→ What the task asks:
Report, as a single number, how many lines of the records contain the word "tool".

Records from a data collection
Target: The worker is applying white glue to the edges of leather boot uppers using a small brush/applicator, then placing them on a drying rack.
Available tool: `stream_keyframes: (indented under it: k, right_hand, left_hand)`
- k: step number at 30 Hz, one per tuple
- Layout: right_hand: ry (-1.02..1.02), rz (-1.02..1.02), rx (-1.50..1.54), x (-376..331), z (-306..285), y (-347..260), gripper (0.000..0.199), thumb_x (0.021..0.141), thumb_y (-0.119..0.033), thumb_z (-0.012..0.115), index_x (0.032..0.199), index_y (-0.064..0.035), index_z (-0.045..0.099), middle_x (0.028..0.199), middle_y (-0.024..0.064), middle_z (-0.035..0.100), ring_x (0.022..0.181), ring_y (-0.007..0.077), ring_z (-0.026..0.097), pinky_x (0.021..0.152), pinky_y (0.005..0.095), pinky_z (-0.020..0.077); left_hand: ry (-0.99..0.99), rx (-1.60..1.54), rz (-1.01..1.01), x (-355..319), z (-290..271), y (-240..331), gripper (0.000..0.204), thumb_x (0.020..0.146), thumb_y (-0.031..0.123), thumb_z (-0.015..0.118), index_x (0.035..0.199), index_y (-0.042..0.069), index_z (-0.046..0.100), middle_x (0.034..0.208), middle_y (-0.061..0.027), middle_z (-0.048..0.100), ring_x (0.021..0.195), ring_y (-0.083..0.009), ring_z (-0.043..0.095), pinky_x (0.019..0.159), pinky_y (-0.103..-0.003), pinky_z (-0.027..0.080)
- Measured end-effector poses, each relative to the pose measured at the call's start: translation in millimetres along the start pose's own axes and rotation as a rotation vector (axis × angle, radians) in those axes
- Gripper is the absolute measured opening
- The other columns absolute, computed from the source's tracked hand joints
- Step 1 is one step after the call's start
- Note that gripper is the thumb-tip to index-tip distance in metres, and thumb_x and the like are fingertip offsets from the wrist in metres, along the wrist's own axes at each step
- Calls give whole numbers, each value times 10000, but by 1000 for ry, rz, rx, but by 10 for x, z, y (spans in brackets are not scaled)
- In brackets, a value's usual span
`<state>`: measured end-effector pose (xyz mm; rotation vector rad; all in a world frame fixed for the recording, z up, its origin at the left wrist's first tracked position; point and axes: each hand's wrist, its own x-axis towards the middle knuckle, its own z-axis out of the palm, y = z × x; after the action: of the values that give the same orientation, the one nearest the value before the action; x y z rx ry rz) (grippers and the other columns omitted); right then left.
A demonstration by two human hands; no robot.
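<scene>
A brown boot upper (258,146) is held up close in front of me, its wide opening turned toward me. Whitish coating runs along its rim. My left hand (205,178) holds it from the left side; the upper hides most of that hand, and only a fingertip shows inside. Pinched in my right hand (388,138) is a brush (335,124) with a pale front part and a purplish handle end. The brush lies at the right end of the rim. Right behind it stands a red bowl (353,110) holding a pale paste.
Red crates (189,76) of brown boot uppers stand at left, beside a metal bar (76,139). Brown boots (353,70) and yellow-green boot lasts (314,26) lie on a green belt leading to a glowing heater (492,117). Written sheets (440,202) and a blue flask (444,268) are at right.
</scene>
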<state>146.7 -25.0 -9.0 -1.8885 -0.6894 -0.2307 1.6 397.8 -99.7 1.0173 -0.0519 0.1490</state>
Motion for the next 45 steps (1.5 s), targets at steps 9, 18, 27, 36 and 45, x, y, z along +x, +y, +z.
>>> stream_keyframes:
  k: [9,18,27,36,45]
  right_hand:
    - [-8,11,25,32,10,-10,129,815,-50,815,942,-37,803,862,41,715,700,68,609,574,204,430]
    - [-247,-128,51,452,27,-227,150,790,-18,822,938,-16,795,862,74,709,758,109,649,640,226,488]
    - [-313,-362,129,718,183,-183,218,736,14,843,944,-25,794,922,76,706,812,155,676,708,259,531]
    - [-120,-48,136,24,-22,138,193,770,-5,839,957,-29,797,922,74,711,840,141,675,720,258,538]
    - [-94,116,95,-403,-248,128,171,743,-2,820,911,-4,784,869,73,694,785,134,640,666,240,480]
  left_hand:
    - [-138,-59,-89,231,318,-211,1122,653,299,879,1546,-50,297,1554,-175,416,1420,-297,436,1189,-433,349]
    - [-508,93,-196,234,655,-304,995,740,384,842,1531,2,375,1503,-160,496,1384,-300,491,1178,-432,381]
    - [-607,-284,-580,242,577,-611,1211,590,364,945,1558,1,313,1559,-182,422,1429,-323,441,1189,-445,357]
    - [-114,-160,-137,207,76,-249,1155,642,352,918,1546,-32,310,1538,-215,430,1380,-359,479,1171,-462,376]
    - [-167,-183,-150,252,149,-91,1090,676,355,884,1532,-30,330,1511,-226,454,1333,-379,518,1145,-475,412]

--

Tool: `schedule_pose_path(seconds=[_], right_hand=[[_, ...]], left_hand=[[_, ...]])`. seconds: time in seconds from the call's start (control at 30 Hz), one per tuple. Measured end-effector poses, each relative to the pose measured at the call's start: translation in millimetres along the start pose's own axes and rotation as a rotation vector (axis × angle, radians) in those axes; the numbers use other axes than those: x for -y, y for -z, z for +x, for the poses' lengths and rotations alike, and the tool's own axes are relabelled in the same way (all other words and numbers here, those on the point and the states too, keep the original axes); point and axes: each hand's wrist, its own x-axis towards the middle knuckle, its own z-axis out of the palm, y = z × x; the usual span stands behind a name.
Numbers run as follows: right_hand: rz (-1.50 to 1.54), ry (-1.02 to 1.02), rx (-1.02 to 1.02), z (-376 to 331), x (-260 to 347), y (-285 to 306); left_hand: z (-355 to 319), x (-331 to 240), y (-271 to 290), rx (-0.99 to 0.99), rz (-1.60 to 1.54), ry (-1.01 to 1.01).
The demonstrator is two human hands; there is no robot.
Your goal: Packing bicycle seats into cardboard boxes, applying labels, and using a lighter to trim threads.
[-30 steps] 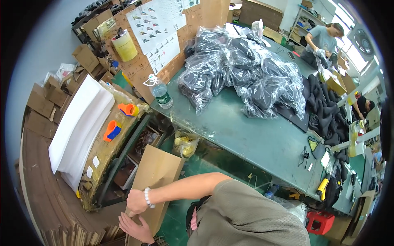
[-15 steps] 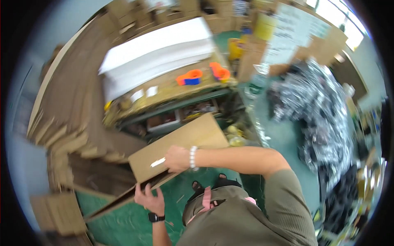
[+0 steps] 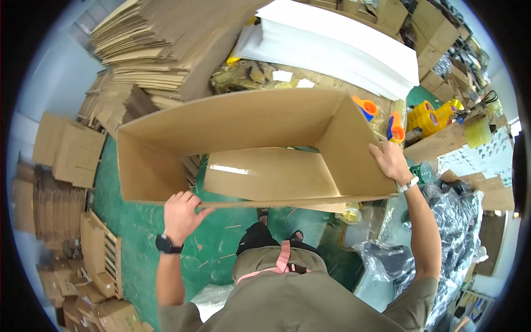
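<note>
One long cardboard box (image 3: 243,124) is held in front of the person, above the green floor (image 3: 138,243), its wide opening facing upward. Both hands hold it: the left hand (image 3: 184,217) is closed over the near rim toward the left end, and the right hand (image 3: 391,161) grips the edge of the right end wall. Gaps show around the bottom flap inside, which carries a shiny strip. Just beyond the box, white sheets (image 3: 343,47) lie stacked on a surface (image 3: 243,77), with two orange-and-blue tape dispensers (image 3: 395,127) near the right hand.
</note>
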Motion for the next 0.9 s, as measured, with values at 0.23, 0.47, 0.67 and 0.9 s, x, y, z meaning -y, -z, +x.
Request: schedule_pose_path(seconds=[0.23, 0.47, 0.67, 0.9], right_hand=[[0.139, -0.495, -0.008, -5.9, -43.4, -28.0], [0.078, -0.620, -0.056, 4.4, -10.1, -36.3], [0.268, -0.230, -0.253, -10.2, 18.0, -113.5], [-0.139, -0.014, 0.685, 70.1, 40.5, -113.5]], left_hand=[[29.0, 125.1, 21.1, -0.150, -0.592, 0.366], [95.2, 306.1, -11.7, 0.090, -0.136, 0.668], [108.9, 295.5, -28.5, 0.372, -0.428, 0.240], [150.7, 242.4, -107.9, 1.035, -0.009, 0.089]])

→ Exercise solution:
2